Activity:
Only one span is wanted from the lines below: from the one with "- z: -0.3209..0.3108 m" up to and including the one with "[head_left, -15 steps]". Copy it exactly, without images.

Dataset section:

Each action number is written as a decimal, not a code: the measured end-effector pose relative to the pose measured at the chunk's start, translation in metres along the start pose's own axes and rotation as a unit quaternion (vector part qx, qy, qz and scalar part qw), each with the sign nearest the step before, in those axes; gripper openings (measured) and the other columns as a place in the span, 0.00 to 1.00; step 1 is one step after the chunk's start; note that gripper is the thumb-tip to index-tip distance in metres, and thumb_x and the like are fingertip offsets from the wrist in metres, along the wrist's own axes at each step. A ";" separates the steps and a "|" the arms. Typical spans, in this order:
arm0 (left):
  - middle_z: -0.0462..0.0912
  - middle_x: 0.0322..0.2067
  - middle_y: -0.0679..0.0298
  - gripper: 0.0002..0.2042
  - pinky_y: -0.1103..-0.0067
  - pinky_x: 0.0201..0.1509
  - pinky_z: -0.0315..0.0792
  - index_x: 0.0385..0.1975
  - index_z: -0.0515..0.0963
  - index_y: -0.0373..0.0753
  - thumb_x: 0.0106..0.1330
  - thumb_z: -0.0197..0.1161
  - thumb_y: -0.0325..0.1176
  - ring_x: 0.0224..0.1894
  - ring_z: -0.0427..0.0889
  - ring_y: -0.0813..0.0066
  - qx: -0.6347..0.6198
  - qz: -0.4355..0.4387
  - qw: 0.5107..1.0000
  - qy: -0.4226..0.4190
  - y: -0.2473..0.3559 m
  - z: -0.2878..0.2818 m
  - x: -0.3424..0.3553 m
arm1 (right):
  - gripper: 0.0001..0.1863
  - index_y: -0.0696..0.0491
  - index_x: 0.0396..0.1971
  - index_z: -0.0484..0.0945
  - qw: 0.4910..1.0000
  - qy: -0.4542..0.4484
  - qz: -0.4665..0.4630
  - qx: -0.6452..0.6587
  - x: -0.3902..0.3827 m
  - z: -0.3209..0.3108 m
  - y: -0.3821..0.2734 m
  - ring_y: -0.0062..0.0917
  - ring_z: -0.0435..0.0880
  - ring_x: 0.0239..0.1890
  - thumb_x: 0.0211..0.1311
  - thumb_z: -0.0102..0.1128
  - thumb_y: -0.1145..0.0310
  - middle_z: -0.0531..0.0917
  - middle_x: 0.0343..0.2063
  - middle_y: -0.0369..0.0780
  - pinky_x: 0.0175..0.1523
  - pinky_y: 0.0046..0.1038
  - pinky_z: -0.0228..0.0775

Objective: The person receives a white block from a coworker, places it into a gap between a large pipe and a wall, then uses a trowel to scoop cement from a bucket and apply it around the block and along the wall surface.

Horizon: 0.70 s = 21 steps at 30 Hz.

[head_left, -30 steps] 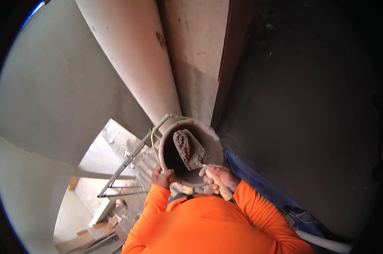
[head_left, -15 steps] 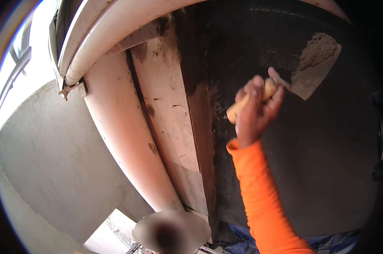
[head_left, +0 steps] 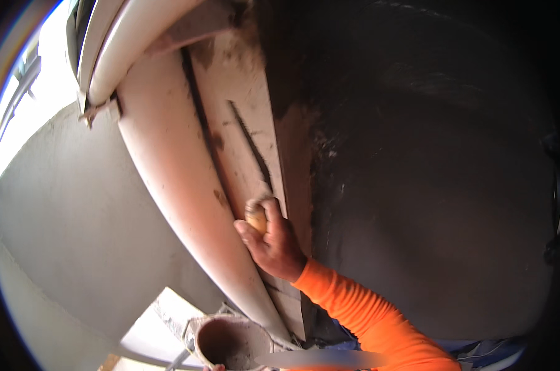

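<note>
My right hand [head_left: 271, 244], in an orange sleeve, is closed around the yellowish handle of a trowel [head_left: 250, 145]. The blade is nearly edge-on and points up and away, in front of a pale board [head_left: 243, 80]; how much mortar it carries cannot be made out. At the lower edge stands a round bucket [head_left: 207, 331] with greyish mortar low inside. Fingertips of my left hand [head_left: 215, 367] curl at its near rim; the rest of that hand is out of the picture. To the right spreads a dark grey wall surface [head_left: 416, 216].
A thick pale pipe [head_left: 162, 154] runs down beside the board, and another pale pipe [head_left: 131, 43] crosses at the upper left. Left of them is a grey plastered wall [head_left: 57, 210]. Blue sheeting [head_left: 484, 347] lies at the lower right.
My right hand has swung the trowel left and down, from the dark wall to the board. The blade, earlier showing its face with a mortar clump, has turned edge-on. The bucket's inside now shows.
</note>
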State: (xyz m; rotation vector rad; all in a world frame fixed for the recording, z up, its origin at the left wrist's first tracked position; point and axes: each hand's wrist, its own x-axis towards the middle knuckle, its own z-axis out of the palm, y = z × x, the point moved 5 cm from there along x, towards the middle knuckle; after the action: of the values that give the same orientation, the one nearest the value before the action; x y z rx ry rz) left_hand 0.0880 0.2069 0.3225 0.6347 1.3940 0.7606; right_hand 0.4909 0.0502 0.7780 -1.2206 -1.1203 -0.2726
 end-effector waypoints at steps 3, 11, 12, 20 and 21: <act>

Finished exercise:
  - z: -0.3209..0.3108 m
  - y: -0.3821..0.2734 m
  - ring_y: -0.0062..0.0917
  - ring_z: -0.0435..0.0880
  - ring_x: 0.0239..0.1890
  - thumb_x: 0.0211..0.1311
  - thumb_z: -0.0102..0.1128
  - thumb_y: -0.1145..0.0310
  - middle_z: -0.0531..0.0917
  - middle_x: 0.0343..0.2063
  - middle_y: -0.0369..0.0780
  - pinky_x: 0.0175..0.1523
  - pinky_y: 0.0046..0.1038
  - pinky_z: -0.0228..0.0775

Objective: The person receives a white block from a coworker, places it into a gap between a large pipe and a wall, then uses a trowel to scoop cement from a bucket and apply it around the block and along the wall surface.

Horizon: 0.70 s = 21 steps at 30 Hz.

[head_left, -30 steps] 
[head_left, -15 steps] 

This concludes the response to the exercise.